Все еще пребывая в эйфории, Амелия услышала звук, который могла издавать только кошка. Повернувшись в сторону, откуда слышалось жалобное мяуканье, она разглядела пушистый комочек, метнувшийся в другое крыло дома. В Стоунридж-Холле не было домашних животных. Амелия была в этом уверена. Видимо, бродячая кошка забрела сюда, спасаясь от холода. Бедный зверек был, вероятно, голоден. Амелия отправилась на поиски кошки.
После длительного увещевания и произнесенных шепотом призывов «Сюда, кис-кис» она обнаружила кошку, спрятавшуюся в коридоре под массивным столом. Оказалось, что это маленький котенок.
Амелия опустилась на колени и протянула к зверьку руку, чтобы поймать ловкого и юркого малыша. Но как только ее пальцы коснулись мягкой, как пух, шерстки, котенок рванулся из-под стола и шмыгнул в первую попавшуюся дверь.
Амелия со вздохом поднялась с колен и в нерешительности остановилась перед дверью. И тут снова послышалось мяуканье котенка. Ей следовало действовать быстро. Мисс Фоксуорт и мужчины все еще сидели за столом, и никого из слуг не было видно.

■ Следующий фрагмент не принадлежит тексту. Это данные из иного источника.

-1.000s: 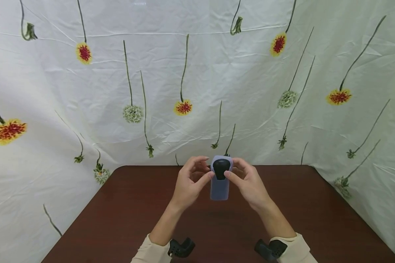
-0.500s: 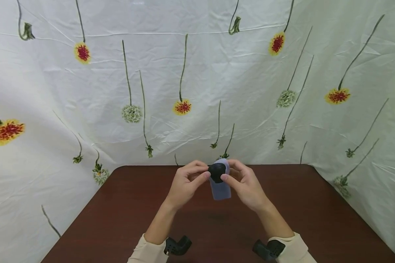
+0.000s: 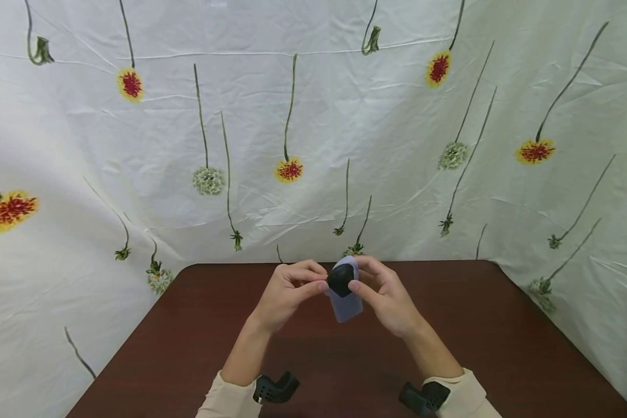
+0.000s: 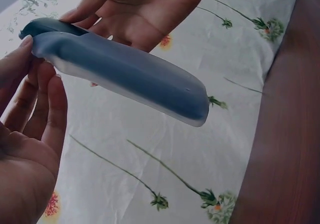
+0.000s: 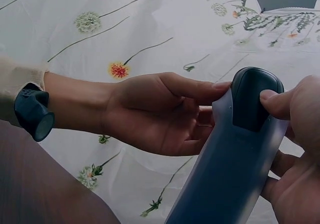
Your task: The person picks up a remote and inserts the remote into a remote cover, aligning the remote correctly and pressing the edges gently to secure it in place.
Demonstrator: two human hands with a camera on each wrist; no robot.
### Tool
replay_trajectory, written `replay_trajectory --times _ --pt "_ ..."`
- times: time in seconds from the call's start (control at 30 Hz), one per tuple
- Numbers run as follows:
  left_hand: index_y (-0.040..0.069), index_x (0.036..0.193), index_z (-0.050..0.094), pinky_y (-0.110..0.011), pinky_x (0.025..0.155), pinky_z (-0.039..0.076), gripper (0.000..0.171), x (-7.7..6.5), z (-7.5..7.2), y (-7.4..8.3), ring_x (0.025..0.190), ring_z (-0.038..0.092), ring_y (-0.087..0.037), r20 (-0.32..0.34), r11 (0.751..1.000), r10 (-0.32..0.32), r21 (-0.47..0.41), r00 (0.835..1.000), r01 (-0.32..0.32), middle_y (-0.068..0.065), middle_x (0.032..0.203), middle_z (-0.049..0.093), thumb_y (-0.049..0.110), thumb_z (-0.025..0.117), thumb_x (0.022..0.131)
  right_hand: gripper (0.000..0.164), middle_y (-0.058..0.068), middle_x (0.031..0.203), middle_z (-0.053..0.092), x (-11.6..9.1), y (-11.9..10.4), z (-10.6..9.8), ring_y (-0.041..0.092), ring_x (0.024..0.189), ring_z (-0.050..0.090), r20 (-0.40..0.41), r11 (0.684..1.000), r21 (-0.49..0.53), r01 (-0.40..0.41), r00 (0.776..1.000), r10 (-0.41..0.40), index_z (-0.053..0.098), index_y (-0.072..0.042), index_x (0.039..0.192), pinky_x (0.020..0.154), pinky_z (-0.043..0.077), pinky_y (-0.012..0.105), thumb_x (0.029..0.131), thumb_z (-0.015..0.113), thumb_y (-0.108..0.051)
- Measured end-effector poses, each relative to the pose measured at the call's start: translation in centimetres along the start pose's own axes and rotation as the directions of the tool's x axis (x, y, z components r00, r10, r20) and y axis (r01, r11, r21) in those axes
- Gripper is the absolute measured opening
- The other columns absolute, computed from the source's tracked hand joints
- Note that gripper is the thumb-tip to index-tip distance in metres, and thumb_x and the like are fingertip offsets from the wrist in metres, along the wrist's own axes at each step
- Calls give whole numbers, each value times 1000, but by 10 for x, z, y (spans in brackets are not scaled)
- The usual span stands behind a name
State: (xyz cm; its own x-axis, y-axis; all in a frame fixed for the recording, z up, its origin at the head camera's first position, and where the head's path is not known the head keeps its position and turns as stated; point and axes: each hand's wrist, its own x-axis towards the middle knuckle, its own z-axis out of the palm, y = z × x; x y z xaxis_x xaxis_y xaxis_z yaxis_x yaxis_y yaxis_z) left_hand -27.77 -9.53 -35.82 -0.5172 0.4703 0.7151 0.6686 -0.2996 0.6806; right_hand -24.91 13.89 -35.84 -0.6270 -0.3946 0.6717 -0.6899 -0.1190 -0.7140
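Observation:
A long, translucent bluish cover (image 3: 348,307) with a black rounded piece (image 3: 340,280) at its upper end is held up above the table. My left hand (image 3: 287,292) pinches the upper left edge of the cover between thumb and fingertips. On the other side, my right hand (image 3: 388,299) grips the same end, its thumb on the black piece and its fingers behind. In the right wrist view the black piece (image 5: 250,104) sits inside the cover's open end. The cover's plain, smooth back (image 4: 135,76) shows in the left wrist view, its far end free.
Below the hands is a dark reddish-brown table (image 3: 198,348). A white cloth (image 3: 261,116) printed with flowers hangs behind it. Black cameras sit on the left wrist (image 3: 276,388) and right wrist (image 3: 424,399), over cream sleeves.
Both hands have shifted slightly left and down with the cover. Its black end has tilted and turned to the left, the lower end swinging rightward relative to it.

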Motion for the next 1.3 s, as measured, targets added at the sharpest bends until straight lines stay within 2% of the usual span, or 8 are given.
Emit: replay_trajectory --times 0.1,0.27,0.47,0.67,0.87,1.0,1.13,1.3 --pt "-9 97 77 -33 78 54 14 -1 -2 0 91 62 -20 11 997 -42 -65 999 42 -5 99 71 1 67 99 30 14 124 64 0 0 3 29 116 66 18 1000 -13 7 1000 -7 55 5 134 85 57 42 104 57 4" --pt "1 94 80 -37 81 54 19 -1 -4 3 89 64 -22 39 987 -98 -120 994 102 -9 95 72 3 63 102 29 16 118 66 -1 0 7 28 105 69 38 999 -43 12 999 -10 56 2 133 77 58 44 103 57 5" --pt "-2 92 78 -41 75 54 14 -1 -9 7 83 63 -23 74 983 -149 -100 986 156 -11 91 70 4 67 100 29 17 117 64 -2 -1 9 27 102 69 44 998 -62 21 999 -19 57 2 131 73 58 43 103 57 6" --pt "-8 96 74 -36 73 55 13 -1 -12 8 80 63 -24 89 988 -140 -50 986 145 -10 89 70 2 68 100 29 16 118 63 -1 -1 9 27 102 69 44 996 -87 3 999 1 57 2 132 73 58 43 103 58 5" --pt "-7 98 74 -32 71 56 11 -1 -11 10 76 60 -35 91 993 -111 -23 990 113 -9 89 70 2 68 100 30 15 117 63 -1 -1 9 27 99 69 39 993 -116 -1 999 6 57 2 132 70 58 42 102 59 5" --pt "-5 98 74 -32 70 55 9 1 -8 11 76 62 -29 47 993 -104 55 994 101 -9 88 70 1 68 99 31 14 118 62 -1 0 9 27 100 68 33 991 -136 6 999 -2 57 1 132 73 58 43 102 60 5" --pt "-1 98 75 -33 71 53 11 2 -3 11 78 61 -22 -45 980 -107 163 993 113 -9 88 70 0 65 101 32 14 122 63 0 0 9 28 104 68 9 988 -152 -5 1000 6 56 1 133 76 58 43 101 60 5" --pt "-1 99 71 -31 71 50 12 4 6 9 78 54 -27 -165 968 -101 212 981 135 -13 85 61 3 60 105 34 14 127 63 1 0 8 27 109 67 -17 978 -209 3 1000 -7 55 2 132 80 58 40 100 63 6"
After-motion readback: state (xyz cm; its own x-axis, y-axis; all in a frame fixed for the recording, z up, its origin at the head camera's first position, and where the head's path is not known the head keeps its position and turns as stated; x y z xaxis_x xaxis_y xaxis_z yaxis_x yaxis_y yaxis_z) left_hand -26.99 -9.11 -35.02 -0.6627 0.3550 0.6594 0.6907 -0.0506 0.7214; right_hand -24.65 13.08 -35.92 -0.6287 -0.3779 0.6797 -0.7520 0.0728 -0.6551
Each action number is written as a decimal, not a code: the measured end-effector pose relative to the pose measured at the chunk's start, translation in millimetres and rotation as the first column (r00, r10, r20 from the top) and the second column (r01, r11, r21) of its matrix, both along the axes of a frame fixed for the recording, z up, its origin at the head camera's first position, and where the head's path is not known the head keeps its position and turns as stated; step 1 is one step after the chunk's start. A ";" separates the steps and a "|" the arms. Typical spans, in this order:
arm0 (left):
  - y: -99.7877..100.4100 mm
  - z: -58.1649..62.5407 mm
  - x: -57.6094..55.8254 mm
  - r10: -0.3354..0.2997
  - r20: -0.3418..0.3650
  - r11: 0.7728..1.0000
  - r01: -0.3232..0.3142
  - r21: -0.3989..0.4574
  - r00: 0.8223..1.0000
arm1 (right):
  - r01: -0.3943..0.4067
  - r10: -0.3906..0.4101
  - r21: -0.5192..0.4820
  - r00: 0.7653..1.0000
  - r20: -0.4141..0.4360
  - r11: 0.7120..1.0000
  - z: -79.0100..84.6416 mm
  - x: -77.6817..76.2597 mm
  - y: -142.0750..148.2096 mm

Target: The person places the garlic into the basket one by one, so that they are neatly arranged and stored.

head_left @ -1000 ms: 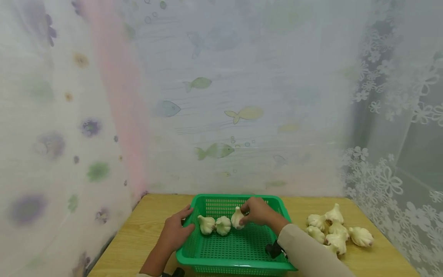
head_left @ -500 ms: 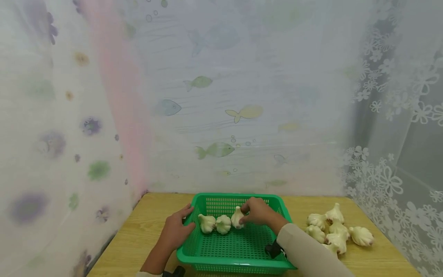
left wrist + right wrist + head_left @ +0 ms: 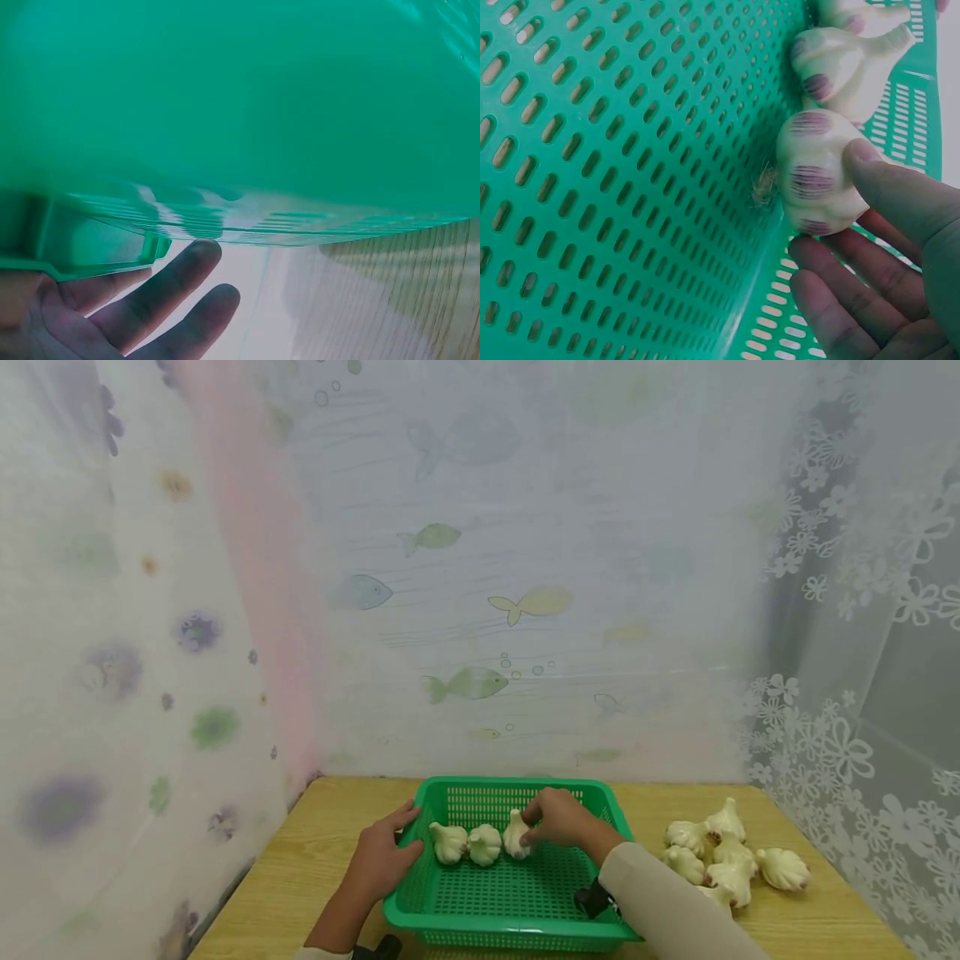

Подавив дурные предчувствия, которые не особенно ее беспокоили, Амелия набрала полную грудь воздуха и вошла в комнату. В камине горел огонь, но комната была погружена в тени разных оттенков серого цвета. Ее глазам потребовалось несколько секунд, чтобы привыкнуть к темноте. Комната была большой. Ее охватил трепет: судьба распорядилась так, что она оказалась в хозяйской спальне. В спальне Томаса. Будь в ней хоть капля здравого смысла, она бы немедленно ушла. Но по ее телу пробежала дрожь предвкушения, и она двинулась дальше, в глубь комнаты.
Амелия заметила массивную мебель, в том числе огромную кровать на четырех столбах. Ее снова пробрала дрожь. В меблировке этой комнаты не было ничего вычурного. Никаких плавных женственных очертаний — всего лишь полированное красное дерево и темно-зеленое стеганое покрывало на кровати.
Ее взгляд поймал меховой комочек, метнувшийся из-под кровати в самый темный угол комнаты, и она решила: будь что будет. Но прежде чем Амелия успела сделать шаг, она услышала слабый скрип, потом увидела полоску света в той части комнаты, где исчез котенок. Полоска света стала шире, и свет упал на ковер перед ней.
Не имея времени на то, чтобы подумать, Амелия рванулась в ту часть комнаты, что была хуже всего освещена, в полную темноту. Она прижалась к стене рядом с высоким, как башня, платяным шкафом. В ноздри ей тотчас же ударил запах крахмала и чего-то еще… Бергамота?